If you have a camper (or if you own or want to rent a tent), you can stay at Fort Wilderness.  They have full or partial hookups, bath houses, and lots of recreational activities.  These campsites are a hoot to see at Christmas time because the yearly campers always go all out with their holiday decorations.

The Walt Disney World Swan and Dolphin hotels are Westin and Sheraton owned, respectively.  Guests that stay at these hotels receive Extra Magic Hour benefits, but do not enjoy free parking, and Disney gift cards are not accepted here.   We have always enjoyed staying at these hotels, as the service is very comparable to Disney owned resorts, it’s on the Friendship Boat loop to EPCOT and Hollywood Studios, and there are some wonderful restaurants like Il Mulino and the Fountain to enjoy.

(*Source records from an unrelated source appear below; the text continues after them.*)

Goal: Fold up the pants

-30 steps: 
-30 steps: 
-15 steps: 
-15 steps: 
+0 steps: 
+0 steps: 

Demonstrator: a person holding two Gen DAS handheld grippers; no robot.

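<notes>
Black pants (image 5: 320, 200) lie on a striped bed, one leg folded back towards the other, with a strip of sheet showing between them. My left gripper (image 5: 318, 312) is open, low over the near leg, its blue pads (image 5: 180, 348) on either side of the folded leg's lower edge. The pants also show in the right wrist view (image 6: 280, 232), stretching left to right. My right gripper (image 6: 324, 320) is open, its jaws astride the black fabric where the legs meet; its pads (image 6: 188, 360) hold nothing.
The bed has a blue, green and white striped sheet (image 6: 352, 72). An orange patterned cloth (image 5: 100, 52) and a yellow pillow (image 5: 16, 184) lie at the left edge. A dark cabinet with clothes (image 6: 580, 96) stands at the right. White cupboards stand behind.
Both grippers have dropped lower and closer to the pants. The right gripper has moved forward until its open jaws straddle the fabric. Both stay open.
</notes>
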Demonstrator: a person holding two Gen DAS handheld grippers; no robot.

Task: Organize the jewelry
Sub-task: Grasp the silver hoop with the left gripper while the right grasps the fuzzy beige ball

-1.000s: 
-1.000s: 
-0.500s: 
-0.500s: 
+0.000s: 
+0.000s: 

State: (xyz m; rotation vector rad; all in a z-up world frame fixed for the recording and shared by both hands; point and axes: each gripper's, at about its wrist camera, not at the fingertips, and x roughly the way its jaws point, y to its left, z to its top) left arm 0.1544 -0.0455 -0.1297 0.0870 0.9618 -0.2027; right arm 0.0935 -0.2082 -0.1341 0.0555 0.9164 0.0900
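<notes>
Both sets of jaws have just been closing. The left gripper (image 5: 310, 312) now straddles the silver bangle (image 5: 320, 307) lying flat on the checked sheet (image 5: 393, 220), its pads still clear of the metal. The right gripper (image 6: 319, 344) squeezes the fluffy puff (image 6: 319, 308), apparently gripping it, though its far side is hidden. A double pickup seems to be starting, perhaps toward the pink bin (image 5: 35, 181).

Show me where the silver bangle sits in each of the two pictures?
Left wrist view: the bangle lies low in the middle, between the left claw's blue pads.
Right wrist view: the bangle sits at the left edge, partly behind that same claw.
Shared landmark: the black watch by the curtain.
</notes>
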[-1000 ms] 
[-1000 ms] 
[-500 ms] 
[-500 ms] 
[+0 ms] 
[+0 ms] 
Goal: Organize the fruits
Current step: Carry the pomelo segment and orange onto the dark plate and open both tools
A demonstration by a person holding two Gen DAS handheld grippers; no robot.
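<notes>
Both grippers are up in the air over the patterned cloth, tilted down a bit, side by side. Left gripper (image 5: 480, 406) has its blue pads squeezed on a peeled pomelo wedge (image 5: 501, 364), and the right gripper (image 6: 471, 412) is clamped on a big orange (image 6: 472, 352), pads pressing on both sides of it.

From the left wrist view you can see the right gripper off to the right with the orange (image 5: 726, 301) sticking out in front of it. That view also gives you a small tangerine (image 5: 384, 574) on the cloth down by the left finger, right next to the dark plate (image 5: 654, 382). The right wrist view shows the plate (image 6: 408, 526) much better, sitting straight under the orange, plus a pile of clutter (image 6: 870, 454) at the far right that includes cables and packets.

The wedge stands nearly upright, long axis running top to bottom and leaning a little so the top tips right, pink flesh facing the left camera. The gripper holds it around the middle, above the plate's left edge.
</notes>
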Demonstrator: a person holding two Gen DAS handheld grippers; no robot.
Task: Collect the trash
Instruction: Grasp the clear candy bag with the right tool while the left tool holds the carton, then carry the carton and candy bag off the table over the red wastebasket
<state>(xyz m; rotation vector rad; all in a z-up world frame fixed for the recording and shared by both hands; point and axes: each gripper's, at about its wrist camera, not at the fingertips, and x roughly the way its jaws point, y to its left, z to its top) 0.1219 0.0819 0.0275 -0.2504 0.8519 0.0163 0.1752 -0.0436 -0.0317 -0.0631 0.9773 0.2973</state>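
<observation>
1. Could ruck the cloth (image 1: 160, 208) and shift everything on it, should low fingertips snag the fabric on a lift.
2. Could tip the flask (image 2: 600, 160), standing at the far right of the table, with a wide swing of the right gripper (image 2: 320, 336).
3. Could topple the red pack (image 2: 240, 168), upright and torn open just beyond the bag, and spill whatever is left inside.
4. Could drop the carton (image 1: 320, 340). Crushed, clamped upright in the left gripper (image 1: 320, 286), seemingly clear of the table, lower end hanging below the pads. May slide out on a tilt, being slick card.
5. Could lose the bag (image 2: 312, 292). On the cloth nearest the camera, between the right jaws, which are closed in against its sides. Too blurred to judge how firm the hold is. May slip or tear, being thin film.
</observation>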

The Downtown Disney area has some “onsite but not onsite” hotels that are not Disney owned, but are considered “good neighbor” hotels.  These hotels include Best Western, Buena Vista Palace, Double Tree Suites, Hilton, Holiday Inn, Royal Plaza, and Wyndham, so they could be good choices if you are a frequent traveler and have rewards memberships to use.

So which resort are we going to choose for our next Walt Disney World vacation?  See if you can guess with the following clues:

We travel just the two of us, with no kids

We are budget conscious

We like to spread out

We rent a car

Our favorite theme park is EPCOT

We like to take evening walks around the hotel

We like to be inside the “Disney magic” without being hit over the head with Mickey Mouse ears (if you know what I mean)

We have food allergies and prefer to cook in our own kitchen whenever possible

We like big band music and evening entertainment

I am happiest when I am on a Friendship Boat


Did the last two hints give it away?


We have decided that this year we will be renting DVC points to stay at Disney’s Boardwalk in a 1-bedroom villa.  This allows us to have a full kitchen, be close to EPCOT, spread out, and enjoy the evening Boardwalk activities without having to get in the car and drive there.  When renting points, keep in mind that sometimes the resort and room type won’t be available for when you’re traveling.  Knowing this, we do have a few back-up’s if the Boardwalk 1-Bedroom isn’t available, and that is the Animal Kingdom 1-bedroom villa, followed by the Boardwalk studio villa, and lastly the Animal Kingdom studio villa.  When we were in Calgary this week we stayed in a condo and it was so much better for us (physically and mentally) to be on a regular eating routine.  We like going out to dinner as much as the next people do, but after a few days of it we’re both ready for my own cooking again.  Plus, I like to be able to pack lunches to eat when we’re in the park whenever we get hungry without having to wait in line.

Who knew there was so much to consider when selecting a Walt Disney World resort hotel?!  Where are you staying during your next trip?